Dystonia, a term first used by Oppenheim in 1911, is a motor syndrome of sustained involuntary muscle contractions causing twisting and repetitive movements, sometimes tremor, and/or abnormal postures. Dystonic movements may initially appear with voluntary movement of the affected part ("action dystonia") but may eventually occur with voluntary movement elsewhere in the body ("overflow"). The severity of dystonia may be reduced by sensory tricks (geste antagoniste), using tactile or proprioceptive stimuli to lessen or eliminate posturing; this feature is unique to dystonia. Dystonia may develop after muscle fatiguing activity, and patients with focal dystonias show more rapid fatigue than normals.

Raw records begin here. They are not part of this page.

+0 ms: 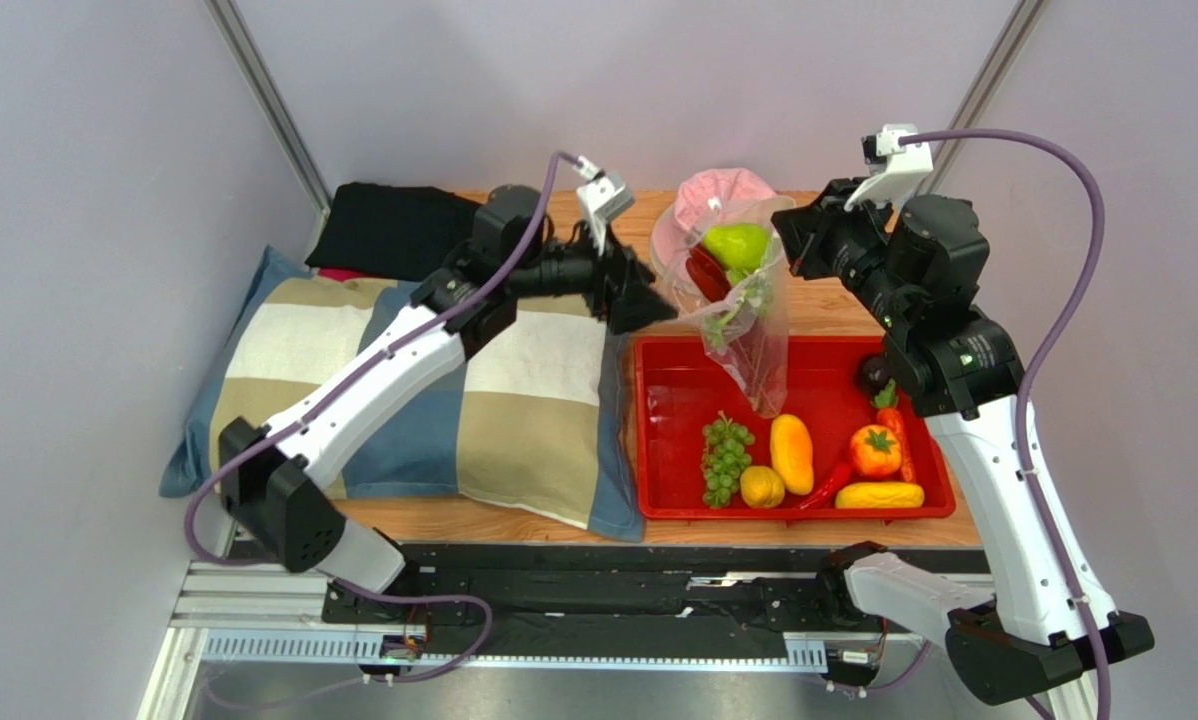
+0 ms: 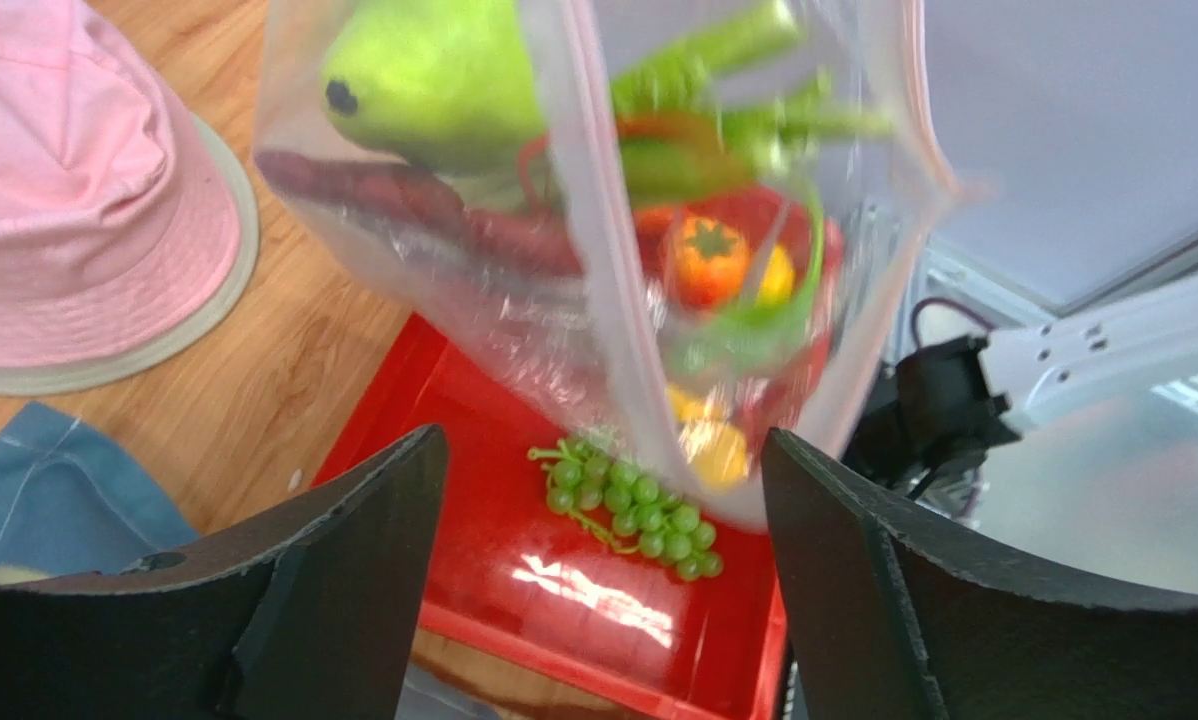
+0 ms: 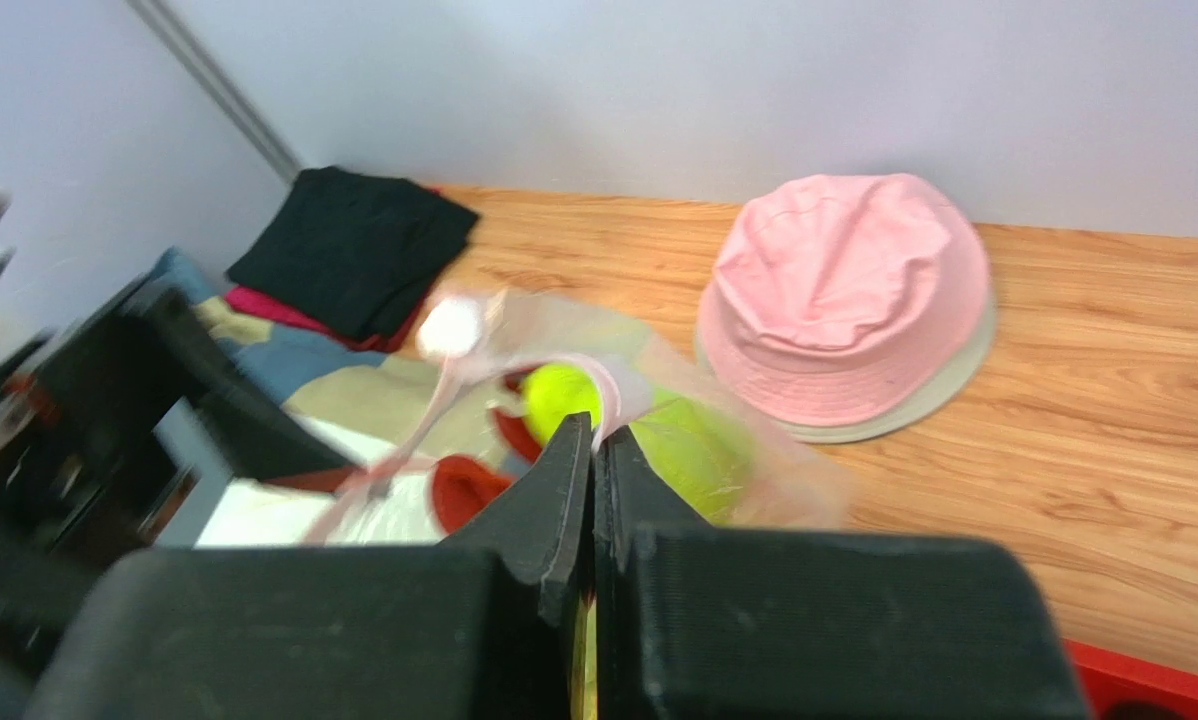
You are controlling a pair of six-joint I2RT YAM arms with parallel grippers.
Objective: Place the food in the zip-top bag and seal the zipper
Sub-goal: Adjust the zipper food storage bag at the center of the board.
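With its jaws standing wide apart, the left gripper is hovering just beside the zip-top bag, grasping nothing. The bag is hanging above the red tray, carrying the green apple, lobster and celery, while the grape bunch is lying on the tray below. The right gripper is clenching the bag's rim. Held at that one point, the mouth is probably sagging, so food could spill or the zipper could misalign.
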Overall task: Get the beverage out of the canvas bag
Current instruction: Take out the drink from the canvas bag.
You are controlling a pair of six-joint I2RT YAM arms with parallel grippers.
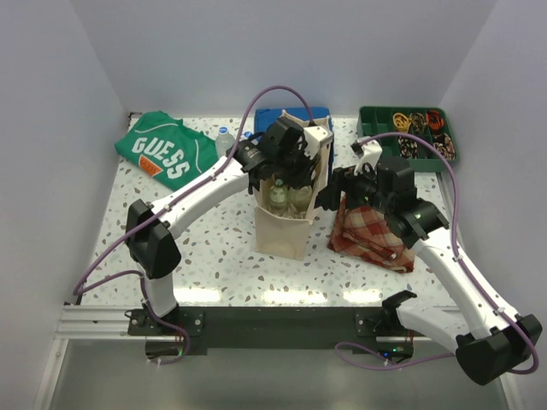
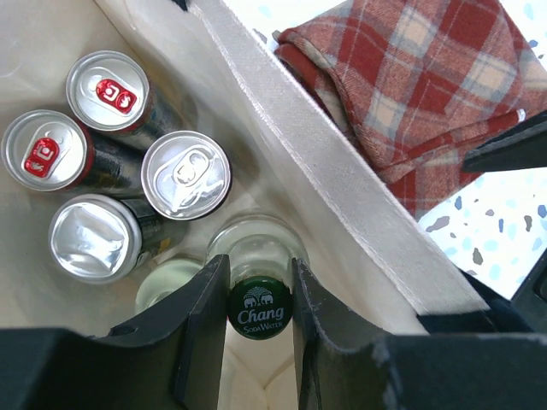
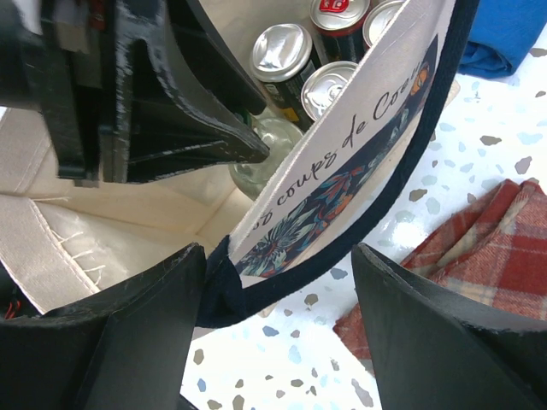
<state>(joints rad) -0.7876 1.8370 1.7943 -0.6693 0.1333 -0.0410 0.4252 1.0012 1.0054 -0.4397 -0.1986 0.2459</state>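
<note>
The cream canvas bag (image 1: 282,226) with navy handles stands upright mid-table. Inside it are several cans (image 2: 185,174) and a clear glass bottle with a green Chang soda water cap (image 2: 259,307); a second glass bottle (image 2: 167,282) is beside it. My left gripper (image 2: 259,272) reaches down into the bag, and its fingers press the bottle's cap and neck from both sides. My right gripper (image 3: 279,249) is open at the bag's right rim. The navy handle (image 3: 402,171) runs between its fingers and rests against the left finger (image 3: 154,325). From above it sits beside the bag (image 1: 342,184).
A red plaid cloth (image 1: 376,231) lies right of the bag, under the right arm. A green GUESS shirt (image 1: 164,152) and a small water bottle (image 1: 224,139) are at the back left. A folded blue cloth (image 1: 295,115) lies behind the bag, and a green tray (image 1: 408,130) is at the back right.
</note>
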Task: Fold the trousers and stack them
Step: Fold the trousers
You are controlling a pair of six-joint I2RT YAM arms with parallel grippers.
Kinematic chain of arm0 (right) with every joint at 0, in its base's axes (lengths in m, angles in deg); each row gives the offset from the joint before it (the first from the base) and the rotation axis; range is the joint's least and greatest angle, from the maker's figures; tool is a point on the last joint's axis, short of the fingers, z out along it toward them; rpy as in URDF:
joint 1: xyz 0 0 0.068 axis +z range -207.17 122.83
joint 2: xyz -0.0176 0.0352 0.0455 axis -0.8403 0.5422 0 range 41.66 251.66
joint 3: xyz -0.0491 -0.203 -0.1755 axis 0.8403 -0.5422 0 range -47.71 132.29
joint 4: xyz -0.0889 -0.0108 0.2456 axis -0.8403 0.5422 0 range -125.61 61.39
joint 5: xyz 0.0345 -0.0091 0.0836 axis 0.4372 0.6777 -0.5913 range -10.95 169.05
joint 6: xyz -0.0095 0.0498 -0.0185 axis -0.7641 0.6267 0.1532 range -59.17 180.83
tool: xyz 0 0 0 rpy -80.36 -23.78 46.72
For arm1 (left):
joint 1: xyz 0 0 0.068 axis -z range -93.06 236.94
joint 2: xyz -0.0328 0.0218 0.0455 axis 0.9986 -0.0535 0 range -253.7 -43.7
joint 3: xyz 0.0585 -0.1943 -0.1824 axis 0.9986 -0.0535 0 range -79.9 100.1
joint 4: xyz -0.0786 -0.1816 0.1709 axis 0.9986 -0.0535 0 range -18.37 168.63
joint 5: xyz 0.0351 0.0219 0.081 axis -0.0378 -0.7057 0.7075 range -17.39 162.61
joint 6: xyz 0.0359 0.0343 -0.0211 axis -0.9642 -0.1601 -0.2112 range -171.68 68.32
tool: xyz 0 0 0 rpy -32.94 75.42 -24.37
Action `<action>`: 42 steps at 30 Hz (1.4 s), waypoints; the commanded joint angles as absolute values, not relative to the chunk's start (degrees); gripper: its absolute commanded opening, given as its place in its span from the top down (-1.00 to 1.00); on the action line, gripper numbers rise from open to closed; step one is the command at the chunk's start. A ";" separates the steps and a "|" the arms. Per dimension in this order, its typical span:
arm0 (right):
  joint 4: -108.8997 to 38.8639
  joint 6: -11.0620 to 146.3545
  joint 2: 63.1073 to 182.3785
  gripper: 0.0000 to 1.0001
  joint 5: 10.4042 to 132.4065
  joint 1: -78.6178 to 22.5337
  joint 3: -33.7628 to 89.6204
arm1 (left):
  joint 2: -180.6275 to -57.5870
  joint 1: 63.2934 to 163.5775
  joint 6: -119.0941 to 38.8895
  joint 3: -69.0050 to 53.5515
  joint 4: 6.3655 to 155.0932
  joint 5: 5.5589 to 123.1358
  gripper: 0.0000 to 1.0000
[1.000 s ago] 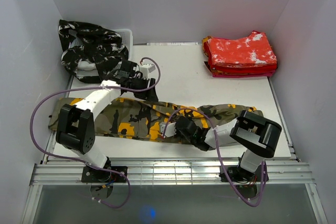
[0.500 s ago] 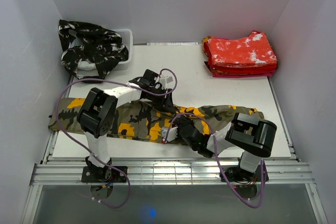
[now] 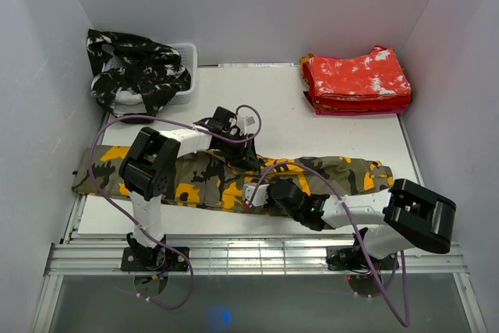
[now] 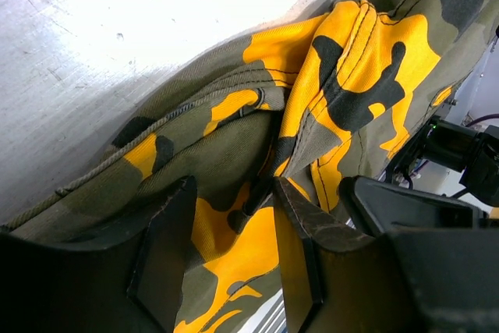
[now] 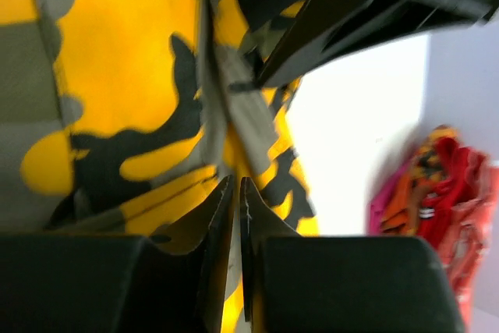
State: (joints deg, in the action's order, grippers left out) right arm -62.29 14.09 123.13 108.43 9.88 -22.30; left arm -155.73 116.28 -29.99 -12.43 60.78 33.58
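You've got olive camo trousers [image 3: 199,185] stretched long, left to right, across the near table [image 3: 281,115], bunched at the middle. Black-and-white trousers [image 3: 136,72] lie heaped far left. Red-and-white trousers [image 3: 357,79] sit folded and stacked far right.

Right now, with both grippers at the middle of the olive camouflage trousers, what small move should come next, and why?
Probably close the left gripper: its jaws stand open astride a raised fold of the olive camouflage trousers, not yet pinching, while the right gripper looks shut on the cloth nearby.
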 commanded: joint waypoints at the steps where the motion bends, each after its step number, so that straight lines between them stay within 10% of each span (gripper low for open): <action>1: -47.06 23.29 119.63 0.75 103.23 7.88 -22.30 | -153.57 116.47 -29.97 -14.76 60.52 34.11 -0.10; 42: -44.68 4.76 113.21 0.84 87.84 -1.71 -38.04 | -166.13 119.02 6.41 -2.03 99.36 22.95 -0.39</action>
State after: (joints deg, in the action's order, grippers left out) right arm -59.91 3.40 114.00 94.64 -2.14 -34.95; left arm -165.80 118.99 2.08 -5.51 90.42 24.88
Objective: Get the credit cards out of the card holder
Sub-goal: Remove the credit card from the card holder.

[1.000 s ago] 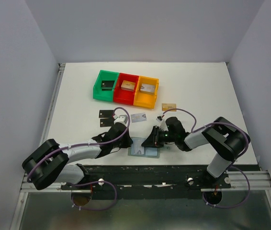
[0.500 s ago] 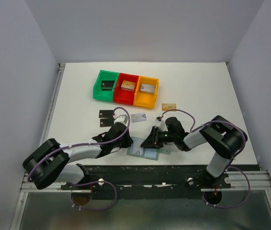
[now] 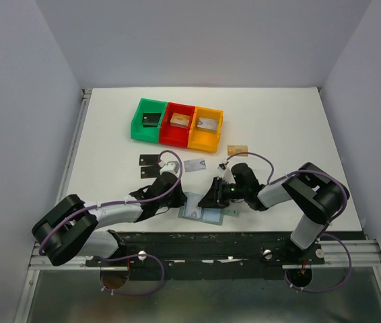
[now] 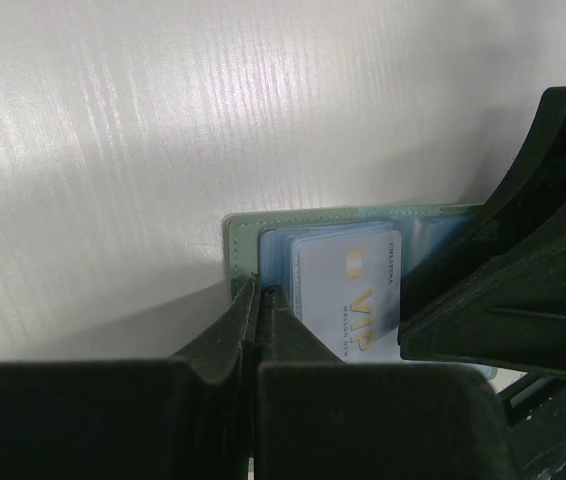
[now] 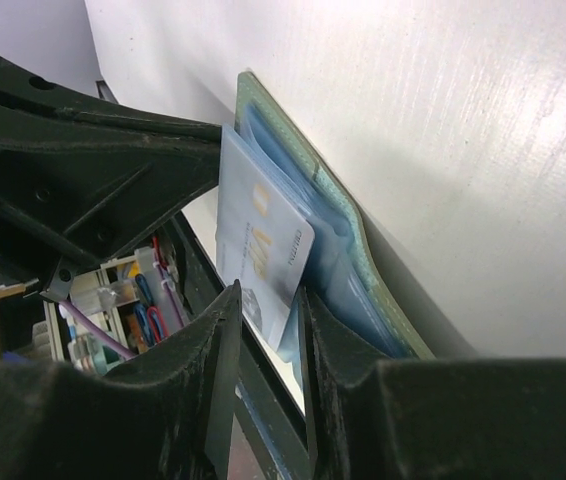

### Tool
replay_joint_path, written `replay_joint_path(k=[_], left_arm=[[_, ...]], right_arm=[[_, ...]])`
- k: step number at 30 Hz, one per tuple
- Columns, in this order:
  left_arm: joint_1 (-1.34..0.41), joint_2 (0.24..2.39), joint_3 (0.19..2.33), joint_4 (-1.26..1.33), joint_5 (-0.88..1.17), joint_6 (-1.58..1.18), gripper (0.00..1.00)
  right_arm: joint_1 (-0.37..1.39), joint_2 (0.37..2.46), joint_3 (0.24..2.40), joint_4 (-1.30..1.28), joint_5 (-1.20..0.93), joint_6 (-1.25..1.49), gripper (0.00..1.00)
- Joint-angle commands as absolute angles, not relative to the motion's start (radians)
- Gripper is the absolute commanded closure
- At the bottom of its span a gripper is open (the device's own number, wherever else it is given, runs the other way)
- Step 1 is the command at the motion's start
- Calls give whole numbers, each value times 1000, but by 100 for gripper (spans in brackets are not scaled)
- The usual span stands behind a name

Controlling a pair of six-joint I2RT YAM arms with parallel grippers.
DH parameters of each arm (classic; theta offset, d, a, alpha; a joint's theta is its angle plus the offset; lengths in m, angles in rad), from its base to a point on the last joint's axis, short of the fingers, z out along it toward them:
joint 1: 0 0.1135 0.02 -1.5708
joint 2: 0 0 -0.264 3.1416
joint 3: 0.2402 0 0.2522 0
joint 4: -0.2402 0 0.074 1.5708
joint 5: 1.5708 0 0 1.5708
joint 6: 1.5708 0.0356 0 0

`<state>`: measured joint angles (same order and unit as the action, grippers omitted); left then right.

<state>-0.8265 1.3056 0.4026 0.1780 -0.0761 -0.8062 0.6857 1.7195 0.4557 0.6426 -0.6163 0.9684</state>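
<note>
Card holder (image 3: 202, 214) lies open at the near edge of the counter (image 3: 278, 121), between the two arms, pale blue pockets up.

Out on the counter beyond it:
- two black cards (image 3: 149, 160), side by side, left of centre
- one silvery card (image 3: 194, 165), just right of them
- one gold-tan card (image 3: 237, 149), further right, near the bins (image 3: 177, 124)

Left in the holder: one silvery-white VIP card (image 4: 348, 290), part-way out of its pocket and tilted up off the pocket face. I cannot make out any more cards behind it.

Left pincer (image 4: 256, 290): fingers pressed fully together, nothing between them, tips down on the holder's left edge. Judged to be pinning the holder in place.

Right pincer (image 5: 268, 300): fingers part-way apart, straddling the free end of the VIP card. There is a gap either side of the card, so it is not clamped.

Progress: four cards out, one to go. What is left is to close on that card, draw it clear and lay it on the counter.
</note>
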Motion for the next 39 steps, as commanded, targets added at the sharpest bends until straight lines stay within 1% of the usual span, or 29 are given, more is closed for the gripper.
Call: replay_joint_path(k=[1, 13, 20, 34, 39], left_arm=[[-836, 1353, 385, 114, -83, -815, 100], [-862, 1368, 387, 115, -92, -822, 100], [-868, 1376, 390, 115, -94, -822, 100], [-876, 1411, 410, 123, -81, -810, 100], [-876, 1411, 411, 114, -89, -815, 100]], right_arm=[[683, 1761, 436, 741, -620, 1000, 63], [675, 1786, 393, 939, -601, 1091, 63], [675, 1833, 403, 1075, -655, 1134, 63], [673, 1913, 472, 1092, -750, 1147, 63], [664, 1879, 453, 1056, -753, 1129, 67]])
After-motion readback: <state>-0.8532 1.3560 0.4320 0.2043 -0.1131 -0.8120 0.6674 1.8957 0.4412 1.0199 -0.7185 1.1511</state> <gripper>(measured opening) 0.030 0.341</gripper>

Dystonic disorders may be classified according to:
- Age of onset: the most significant predictor of prognosis: worse with earlier onset;
- Distribution: focal, segmental, multifocal, generalized, hemidystonia;
- Etiology: primary/idiopathic vs. secondary/symptomatic.
Primary/idiopathic dystonias include:
- Primary torsion dystonia (idiopathic torsion dystonia)
- Severe generalized dystonia (dystonia musculorum deformans)
- Segmental, multifocal and focal dystonias (e.g., torticollis, blepharospasm, writer’s cramp)
- Dopa-responsive dystonia (DRD; Segawa’s syndrome)
- Myoclonic dystonia
- The differential diagnosis is broad (more than 40 known causes), including:
- Heredodegenerative disorders: Wilson’s disease, Huntington’s disease, Hallervorden-Spatz disease, mitochondrial disorders, X- linked dystonia-parkinsonism (lubag)
- Paroxysmal dystonias/dyskinesias: paroxysmal kinesigenic choreoathetosis/dystonia (PKC; usually responds to carbamazepine), and paroxysmal nonkinesigenic dystonia/choreoathetosis (PDC; does not respond to carbamazepine)
- Metachromatic leukodystrophy
- Gangliosidoses (GM1, GM2)
- Perinatal cerebral injury
- Head trauma
- Multiple sclerosis
- Drugs/toxins, e.g., antipsychotic, antiemetic, and antidepressant drugs
Appropriate investigations to exclude these symptomatic causes (especially Wilson’s disease) are appropriate.
The pathogenesis of dystonia is poorly understood. Different mechanism may apply in different conditions. Peripheral focal dystonias, such as torticollis and writer’s cramp, have been suggested to result from abnormal afferent information relayed from "stiff " muscle spindles. The genetic characterization of various dystonic syndromes may facilitate understanding of pathogenesis.
From a therapeutic point of view, one of the key questions relates to response to levodopa: dopa-responsive dystonia (DRD) responds very well to levodopa (and response fluctuations do not develop over time; cf. Parkinson’s disease). Other treatments which are sometimes helpful include anticholinergics, dopamine antagonists, dopamine agonists, and baclofen. Drug-induced dystonia following antipsychotic, antiemetic, or antidepressant drugs is often relieved within 20 minutes by intramuscular biperiden (5 mg) or procyclidine (5 mg). Botulinum toxin may be very helpful in some focal dystonias (e.g., blepharospasm). Surgery for dystonia using deep brain stimulation is still at the experimental stage.